■ **Brief**
Would you restate the entries below word for word, leaving out the images?

>>>

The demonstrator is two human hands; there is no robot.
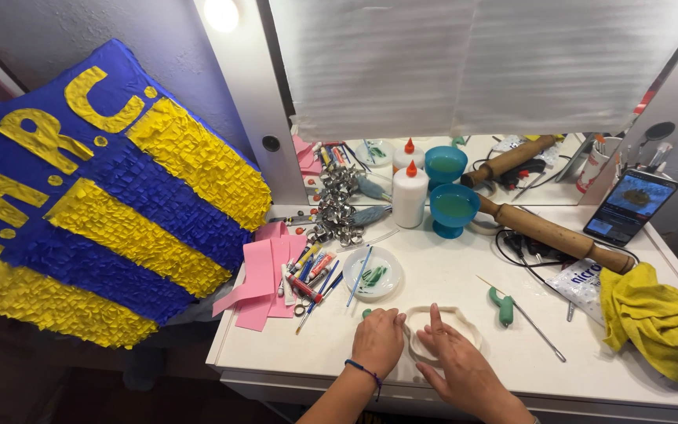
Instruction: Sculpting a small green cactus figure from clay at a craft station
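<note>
White and cluttered, the dressing tabletop (449, 271) stands against a mirror, and a big blue-and-yellow fringed paper piñata (96, 204) leans off its left edge. Near the front edge, about the middle, lies a thin white ring of soft clay (464, 326), flat on the surface. Both hands are on it. The left hand (378, 339), a dark cord bracelet on its wrist, rests with its fingers curled together on the ring's left side. The right hand (455, 363) lies flat with the forefinger stretched out, pressing down inside the ring; it clasps nothing that I can see. A small green lump (366, 313) peeks out just beside the left fingertips.

Behind the hands sits a small round white dish (373, 275) with green smears and a thin blue brush (359, 276) across it. Left of that lie a heap of paint tubes (309, 271) and strips of pink paper (264, 279). Toward the back edge stand a white glue bottle with an orange cap (410, 195) and a turquoise footed cup (453, 209), with a long wooden rolling pin (555, 235) slanting off to the right. A green-handled needle tool (505, 306) lies right of the ring, a crumpled yellow cloth (657, 318) fills the front right corner, and a propped phone (630, 206) leans at the back right.
</note>
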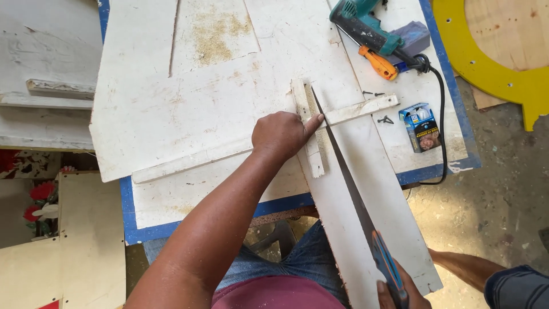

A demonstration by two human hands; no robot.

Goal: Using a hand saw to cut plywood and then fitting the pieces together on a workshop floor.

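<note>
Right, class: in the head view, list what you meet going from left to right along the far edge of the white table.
Patch of sawdust → teal power tool → orange-handled screwdriver → grey block → black cable

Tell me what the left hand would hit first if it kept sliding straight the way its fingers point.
The left hand points right, along the long white strip. Its fingertips nearly touch the handsaw blade, so probably that first, though height is unclear.
</note>
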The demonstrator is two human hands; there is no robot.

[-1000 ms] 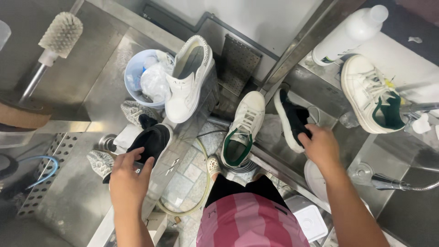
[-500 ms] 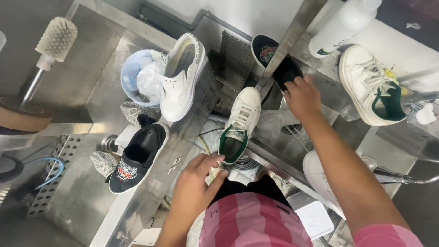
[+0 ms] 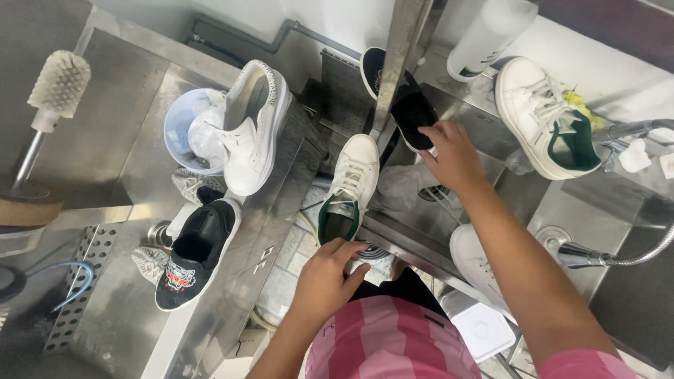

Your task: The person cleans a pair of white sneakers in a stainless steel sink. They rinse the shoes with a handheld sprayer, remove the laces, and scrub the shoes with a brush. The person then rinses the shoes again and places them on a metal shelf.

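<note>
Figure: the left hand [image 3: 326, 277] has left the black shoe [image 3: 195, 254] at the steel counter's [image 3: 126, 161] near edge and now curls its fingers on the heel of the white, green-lined sneaker [image 3: 347, 189] standing on the sink's [image 3: 414, 242] front edge. The right hand [image 3: 453, 154], arm extended forward, pinches a black insole [image 3: 412, 112] at the sink's far corner.

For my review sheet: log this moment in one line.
left hand: on white green-lined sneaker | right hand: on black shoe | steel counter
</note>
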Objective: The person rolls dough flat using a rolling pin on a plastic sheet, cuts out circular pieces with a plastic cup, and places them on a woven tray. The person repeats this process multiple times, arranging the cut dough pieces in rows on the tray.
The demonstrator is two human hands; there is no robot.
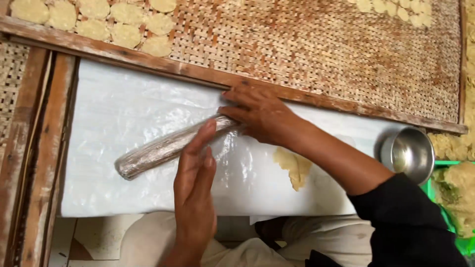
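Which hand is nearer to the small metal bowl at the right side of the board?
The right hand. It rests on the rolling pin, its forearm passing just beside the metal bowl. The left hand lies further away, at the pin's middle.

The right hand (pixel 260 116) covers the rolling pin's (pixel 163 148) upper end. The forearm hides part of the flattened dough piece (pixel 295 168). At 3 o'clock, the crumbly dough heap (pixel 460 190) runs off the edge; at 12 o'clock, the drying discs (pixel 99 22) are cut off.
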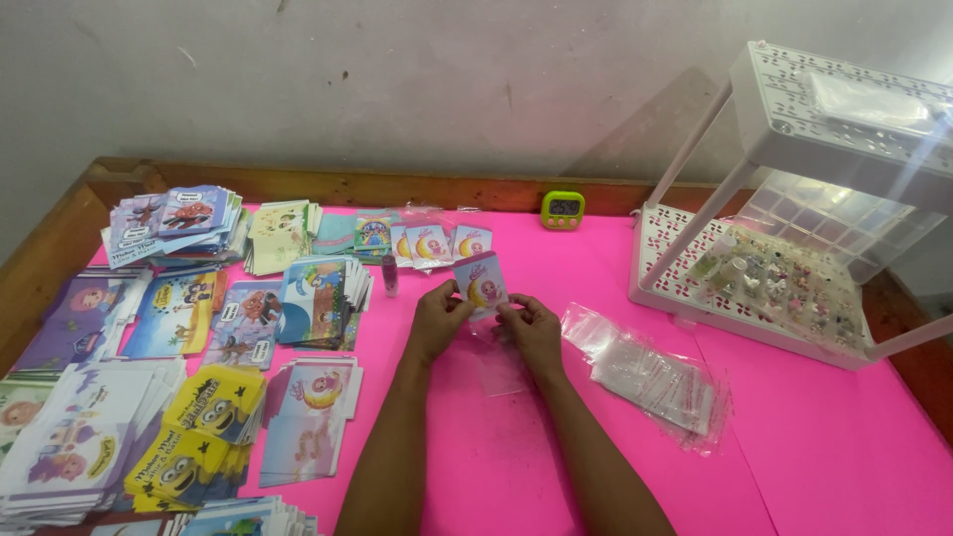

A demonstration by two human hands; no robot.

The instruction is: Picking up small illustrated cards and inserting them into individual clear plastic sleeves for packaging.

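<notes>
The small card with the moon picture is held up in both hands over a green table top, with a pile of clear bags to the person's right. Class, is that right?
Not quite. The head view shows the table top is bright pink, not green. The rest stands: both hands, left and right, hold the small card, and the clear bags lie to the right.

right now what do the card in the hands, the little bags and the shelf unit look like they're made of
Card, held by both the left hand and right hand: printed paper or thin cardboard, stiff and flat.
Little bags: thin clear plastic film, see-through and glinting, in a loose pile.
Shelf unit: white moulded plastic, likely, with perforated panels and slim posts.
</notes>
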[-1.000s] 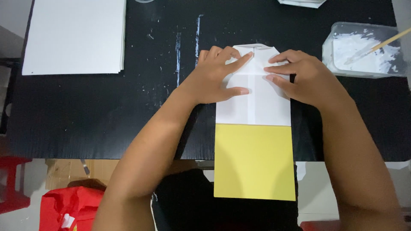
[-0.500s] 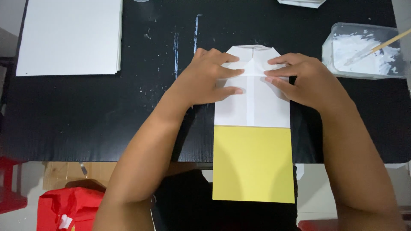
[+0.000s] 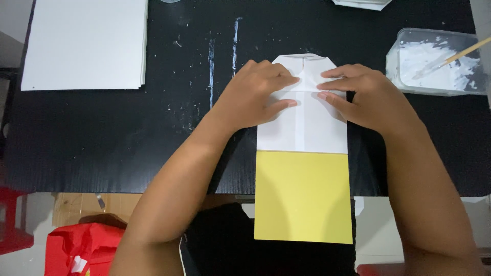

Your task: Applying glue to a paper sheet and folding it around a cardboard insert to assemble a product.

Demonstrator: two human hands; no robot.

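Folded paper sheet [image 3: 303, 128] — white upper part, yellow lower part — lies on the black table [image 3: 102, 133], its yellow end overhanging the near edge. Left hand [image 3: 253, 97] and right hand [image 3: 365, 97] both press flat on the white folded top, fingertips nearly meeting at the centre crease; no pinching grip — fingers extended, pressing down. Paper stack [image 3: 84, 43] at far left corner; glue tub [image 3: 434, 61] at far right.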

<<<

■ **Finished task**
The demonstrator is two human hands; there is no robot.
Instruction: Sculpting a small green cactus figure from clay at a craft station
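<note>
White and cluttered, the dressing tabletop (449, 271) stands against a mirror, and a big blue-and-yellow fringed paper piñata (96, 204) leans off its left edge. Near the front edge, about the middle, lies a thin white ring of soft clay (464, 326), flat on the surface. Both hands are on it. The left hand (378, 339), a dark cord bracelet on its wrist, rests with its fingers curled together on the ring's left side. The right hand (455, 363) lies flat with the forefinger stretched out, pressing down inside the ring; it clasps nothing that I can see. A small green lump (366, 313) peeks out just beside the left fingertips.

Behind the hands sits a small round white dish (373, 275) with green smears and a thin blue brush (359, 276) across it. Left of that lie a heap of paint tubes (309, 271) and strips of pink paper (264, 279). Toward the back edge stand a white glue bottle with an orange cap (410, 195) and a turquoise footed cup (453, 209), with a long wooden rolling pin (555, 235) slanting off to the right. A green-handled needle tool (505, 306) lies right of the ring, a crumpled yellow cloth (657, 318) fills the front right corner, and a propped phone (630, 206) leans at the back right.
</note>
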
A demonstration by two human hands; no robot.

Goal: Using a hand saw to cut plywood and then fitting the pieces together on a workshop floor.

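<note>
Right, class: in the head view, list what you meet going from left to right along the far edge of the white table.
Patch of sawdust → teal power tool → orange-handled screwdriver → grey block → black cable

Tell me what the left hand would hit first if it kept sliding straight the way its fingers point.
The left hand points right, along the long white strip. Its fingertips nearly touch the handsaw blade, so probably that first, though height is unclear.
</note>
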The demonstrator is two human hands; there is no robot.

[-1000 ms] 
[-500 ms] 
[+0 ms] 

Your task: The person cleans a pair of white sneakers in a stainless steel sink. They rinse the shoes with a handheld sprayer, remove the laces, and scrub the shoes with a brush. The person then rinses the shoes again and places them on a metal shelf.

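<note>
Figure: the left hand [image 3: 326, 277] has left the black shoe [image 3: 195, 254] at the steel counter's [image 3: 126, 161] near edge and now curls its fingers on the heel of the white, green-lined sneaker [image 3: 347, 189] standing on the sink's [image 3: 414, 242] front edge. The right hand [image 3: 453, 154], arm extended forward, pinches a black insole [image 3: 412, 112] at the sink's far corner.

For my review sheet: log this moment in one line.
left hand: on white green-lined sneaker | right hand: on black shoe | steel counter
</note>
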Objective: The person rolls dough flat using a rolling pin on a plastic sheet, cuts out circular pieces with a plastic cup, and places them on a woven tray. The person repeats this process multiple times, arranging the cut dough pieces in rows on the tray.
The demonstrator is two human hands; there is no robot.
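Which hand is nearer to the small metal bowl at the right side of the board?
The right hand. It rests on the rolling pin, its forearm passing just beside the metal bowl. The left hand lies further away, at the pin's middle.

The right hand (pixel 260 116) covers the rolling pin's (pixel 163 148) upper end. The forearm hides part of the flattened dough piece (pixel 295 168). At 3 o'clock, the crumbly dough heap (pixel 460 190) runs off the edge; at 12 o'clock, the drying discs (pixel 99 22) are cut off.
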
A demonstration by two human hands; no robot.

The instruction is: Picking up small illustrated cards and inserting them into individual clear plastic sleeves for packaging.

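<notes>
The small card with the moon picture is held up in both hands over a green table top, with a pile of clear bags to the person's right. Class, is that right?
Not quite. The head view shows the table top is bright pink, not green. The rest stands: both hands, left and right, hold the small card, and the clear bags lie to the right.

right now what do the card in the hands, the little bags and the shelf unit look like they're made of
Card, held by both the left hand and right hand: printed paper or thin cardboard, stiff and flat.
Little bags: thin clear plastic film, see-through and glinting, in a loose pile.
Shelf unit: white moulded plastic, likely, with perforated panels and slim posts.
</notes>
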[-1.000s] 
[-0.500s] 
[+0.000s] 

Your task: Applying glue to a paper sheet and folding it around a cardboard insert to assemble a product.

Demonstrator: two human hands; no robot.

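Folded paper sheet [image 3: 303, 128] — white upper part, yellow lower part — lies on the black table [image 3: 102, 133], its yellow end overhanging the near edge. Left hand [image 3: 253, 97] and right hand [image 3: 365, 97] both press flat on the white folded top, fingertips nearly meeting at the centre crease; no pinching grip — fingers extended, pressing down. Paper stack [image 3: 84, 43] at far left corner; glue tub [image 3: 434, 61] at far right.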

The exercise asks for nothing more than this.